= Task instructions =
Copy verbatim the material from its first line to the line that holds "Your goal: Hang", including that line.

= Dataset extract =

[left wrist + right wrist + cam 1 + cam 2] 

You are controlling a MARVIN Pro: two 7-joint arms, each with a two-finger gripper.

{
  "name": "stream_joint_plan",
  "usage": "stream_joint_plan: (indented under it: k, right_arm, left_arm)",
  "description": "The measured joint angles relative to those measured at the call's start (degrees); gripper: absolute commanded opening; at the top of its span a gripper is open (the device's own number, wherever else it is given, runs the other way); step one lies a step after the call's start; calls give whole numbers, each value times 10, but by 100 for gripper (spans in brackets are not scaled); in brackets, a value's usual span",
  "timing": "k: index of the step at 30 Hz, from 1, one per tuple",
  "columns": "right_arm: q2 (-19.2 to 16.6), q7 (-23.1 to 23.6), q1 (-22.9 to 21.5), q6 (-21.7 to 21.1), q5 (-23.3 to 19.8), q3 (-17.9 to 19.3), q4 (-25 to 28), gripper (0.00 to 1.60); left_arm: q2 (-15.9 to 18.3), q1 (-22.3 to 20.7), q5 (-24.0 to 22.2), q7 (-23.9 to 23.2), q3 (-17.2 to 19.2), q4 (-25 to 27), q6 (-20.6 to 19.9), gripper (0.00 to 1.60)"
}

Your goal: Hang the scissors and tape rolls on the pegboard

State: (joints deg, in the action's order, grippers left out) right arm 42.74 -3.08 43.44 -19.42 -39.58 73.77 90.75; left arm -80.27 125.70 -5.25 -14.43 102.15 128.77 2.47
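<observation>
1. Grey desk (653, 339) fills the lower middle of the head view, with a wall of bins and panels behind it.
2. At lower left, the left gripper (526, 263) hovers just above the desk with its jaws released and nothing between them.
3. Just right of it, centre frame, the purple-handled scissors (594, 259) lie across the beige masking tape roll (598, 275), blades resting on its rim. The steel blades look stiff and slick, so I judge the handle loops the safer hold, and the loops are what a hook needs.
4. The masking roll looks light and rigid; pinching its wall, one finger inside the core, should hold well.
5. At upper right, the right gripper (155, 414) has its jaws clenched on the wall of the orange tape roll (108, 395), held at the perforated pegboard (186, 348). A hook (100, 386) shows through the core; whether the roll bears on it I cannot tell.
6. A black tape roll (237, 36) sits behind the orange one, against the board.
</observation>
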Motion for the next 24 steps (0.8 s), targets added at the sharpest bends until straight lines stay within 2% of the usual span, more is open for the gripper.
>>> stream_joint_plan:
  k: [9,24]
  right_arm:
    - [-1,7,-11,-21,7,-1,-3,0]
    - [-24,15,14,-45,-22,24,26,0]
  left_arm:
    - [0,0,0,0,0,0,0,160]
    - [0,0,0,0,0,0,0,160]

= Solved exercise =
[left wrist + right wrist + cam 1 + cam 2] 

You are controlling a MARVIN Pro: two 7-joint arms, each with a two-finger gripper.

{
  "name": "stream_joint_plan",
  "usage": "stream_joint_plan: (indented under it: k, right_arm, left_arm)",
  "description": "The measured joint angles relative to those measured at the call's start (degrees); gripper: absolute commanded opening; at the top of its span a gripper is open (the device's own number, wherever else it is given, runs the other way); step one lies a step after the call's start; calls give whole numbers, each value times 10, but by 100 for gripper (spans in brackets are not scaled); in brackets, a value's usual span",
  "timing": "k: index of the step at 30 Hz, from 1, one per tuple",
  "columns": "right_arm: q2 (-19.2 to 16.6), q7 (-23.1 to 23.6), q1 (-22.9 to 21.5), q6 (-21.7 to 21.1), q5 (-23.3 to 19.8), q3 (-17.9 to 19.3), q4 (-25 to 28), gripper (0.00 to 1.60); left_arm: q2 (-15.9 to 18.3), q1 (-22.3 to 20.7), q5 (-24.0 to 22.2), q7 (-23.9 to 23.2), q3 (-17.2 to 19.2), q4 (-25 to 27), q6 (-20.6 to 19.9), gripper (0.00 to 1.60)"
}

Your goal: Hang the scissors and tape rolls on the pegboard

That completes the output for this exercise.